Ambos rieron con fuerza, Titi era quien más recuerdos cómicos traía al grupo, sus pataletas, sus reclamos, sus llantos falsos, sus mentiras de magnitudes astronómicas.
— Te fuiste muy rápido, volteé a guardar mi cuaderno y cuando me volví ya no estabas— acarició al gato con ensañada habilidad hasta que este se recostó patas arriba.
— Tenía algo que hacer— mentira, pensó Antonio.
En parte era verdad, Tomás creyó que era preciso volver temprano a casa así tendría mucho más tiempo que invertir en la investigación de su hermana, se detuvo a medio camino acongojado, recordando repentinamente que ya no existía la investigación sobre su hermana, no era indispensable que llegase temprano, no necesitaba más tiempo porque la verdad era que ya no había nada más que hacer. Redujo la velocidad y retorno derrotado a casa.
Antonio notó la tristeza inconmensurable en la mirada de Tomás, por lo que recordaba de cuando eran niños, para Emilia, Tomás lo era todo, jugaba con él, lo sacaba al parque, le compraba cosas con su mesada, su comportamiento rayaba en la maternidad más que en la hermandad, ha de haber sido un golpe duro su muerte ¿Cuantas veces no pensó en acercarse a dar el pésame? Nunca lo hizo.

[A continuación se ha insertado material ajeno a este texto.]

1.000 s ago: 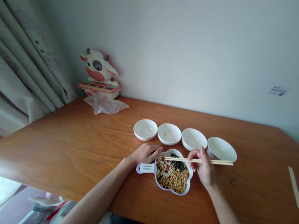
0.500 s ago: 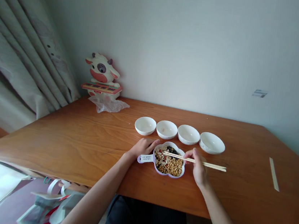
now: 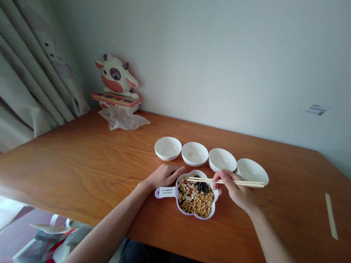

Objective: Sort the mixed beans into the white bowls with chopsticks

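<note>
My right hand (image 3: 235,189) is closed around a pair of wooden chopsticks (image 3: 252,184). Their tips lie over the far part of a lilac flower-shaped bowl (image 3: 215,208) with a labelled handle (image 3: 166,192). Inside are yellow beans (image 3: 202,205), pale flat seeds or slices (image 3: 187,189) and a dark heap (image 3: 202,187); whether the tips pinch a piece is too small to tell. My left hand (image 3: 165,176) rests against the bowl's left rim beside the handle, its fingers closed at the edge and partly hidden.
Behind the bowl is a row of several white bowls (image 3: 168,148), one holding a small speck. A cow toy with a keyboard (image 3: 117,84) and a crumpled plastic bag (image 3: 122,119) are at the back left. A pale strip (image 3: 331,215) lies on the right of the wooden table (image 3: 78,162).
My right hand has risen slightly away from me with the chopsticks, whose tips shifted toward the bowl's far rim. The left hand stays at the rim. The view has shifted slightly.
</note>
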`<state>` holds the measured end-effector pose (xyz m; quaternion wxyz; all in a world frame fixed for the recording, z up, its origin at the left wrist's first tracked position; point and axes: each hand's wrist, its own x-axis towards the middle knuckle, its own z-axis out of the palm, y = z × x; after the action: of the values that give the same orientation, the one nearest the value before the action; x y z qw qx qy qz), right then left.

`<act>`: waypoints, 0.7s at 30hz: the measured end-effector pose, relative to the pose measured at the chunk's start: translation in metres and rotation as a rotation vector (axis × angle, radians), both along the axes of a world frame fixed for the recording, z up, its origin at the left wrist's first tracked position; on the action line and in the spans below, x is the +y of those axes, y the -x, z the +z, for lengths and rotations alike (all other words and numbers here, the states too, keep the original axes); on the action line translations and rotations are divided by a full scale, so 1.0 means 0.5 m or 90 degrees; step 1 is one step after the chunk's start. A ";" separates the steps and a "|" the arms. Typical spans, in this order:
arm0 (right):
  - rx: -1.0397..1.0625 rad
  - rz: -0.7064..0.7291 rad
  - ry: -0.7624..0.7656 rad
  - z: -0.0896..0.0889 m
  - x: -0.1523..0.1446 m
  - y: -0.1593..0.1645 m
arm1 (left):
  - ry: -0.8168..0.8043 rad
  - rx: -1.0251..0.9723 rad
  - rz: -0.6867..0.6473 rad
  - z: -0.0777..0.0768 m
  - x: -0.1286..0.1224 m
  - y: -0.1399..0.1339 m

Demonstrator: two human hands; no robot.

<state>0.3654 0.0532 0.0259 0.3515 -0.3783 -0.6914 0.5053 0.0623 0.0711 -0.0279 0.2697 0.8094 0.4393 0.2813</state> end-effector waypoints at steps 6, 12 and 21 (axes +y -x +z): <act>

— Voy a ayudarte— sentenció firme deshaciendo la atmósfera de nostalgia que lo envolvía. La mirada se le transformó inmediatamente pasando de la ternura del recuerdo a la fiereza de la nueva tarea. Así era como Tomás lo recordaba, alto, fuerte y fiero, el más grande y valiente de los cuatro, el que siempre iba primero en el grupo protegiéndolos, y que nunca dejaba nadie atrás. Anto, el chico que podía decir si estabas mintiendo o no, el más rápido de toda la escuela, el que, pasase lo que pasase, siempre se encargaba de unirlos como grupo nuevamente.
— Ya desistí de aquello Anto.
— Pues tendré que trabajar solo...— dijo encogiéndose de hombros— bueno, yo, Cristina y Melchor.
— ¿Aceptaron?— preguntó incrédulo luchando por apagar la pequeña luz de esperanza que repentinamente se encendió en su cabeza.
— No aun, dales tiempo. Están confundidos, necesitan pensar— la decepción se reinstalo burlona.
— Confías mucho.
— No confío, tengo la seguridad— se levantó con parsimonia de su silla y dejo el vaso vacío de limonada sobre la mesa de centro. Se despidió cariñosamente de Lorena quien recién lo había reconocido y Tomás salió a despedirlo.
— Tom— dijo antes de retirase— no te preocupes inevitablemente nos volveremos a juntar.
— ¿Por que lo dices?— preguntó el menor con sorpresa ante tan potente declaración.
— Porque nos necesitamos tanto como hace once años. No fueron las ganas de descubrir el mundo lo que nos atrajo, fue la necesidad de no estar solos, y ahora, estamos más solos que nunca.
Tomás lo observo con ojos nuevos, alguien completamente distinto se erguía frente a él. Antonio Gonzáles, el muchacho de rasgos guapos, de cabello castaño oscuro y ojos grises por el cual todas las chicas del pueblo suspiraban, el capitán del equipo de fútbol, el novio de la muchacha mas linda de la escuela, había adquirido, en algún punto del camino a la adultez, una misteriosa sabiduría sobre el comportamiento humano, nacida quizás de su capacidad para detectar mentirosos o de su necesidad de encontrar almas tan acomplejas como la suya. No era un chiquillo tan alto como un árbol, era un hombre.
—Ten paciencia Tom, ten paciencia— se fue dejando aturdido al dueño de casa. El gato lo siguió hasta su cuarto, donde el muchacho apagó el estéreo, se sentó en la cama con la sensación de que un camión le hubiese pasado encima y sonrió. Ten paciencia Emilia, ten paciencia.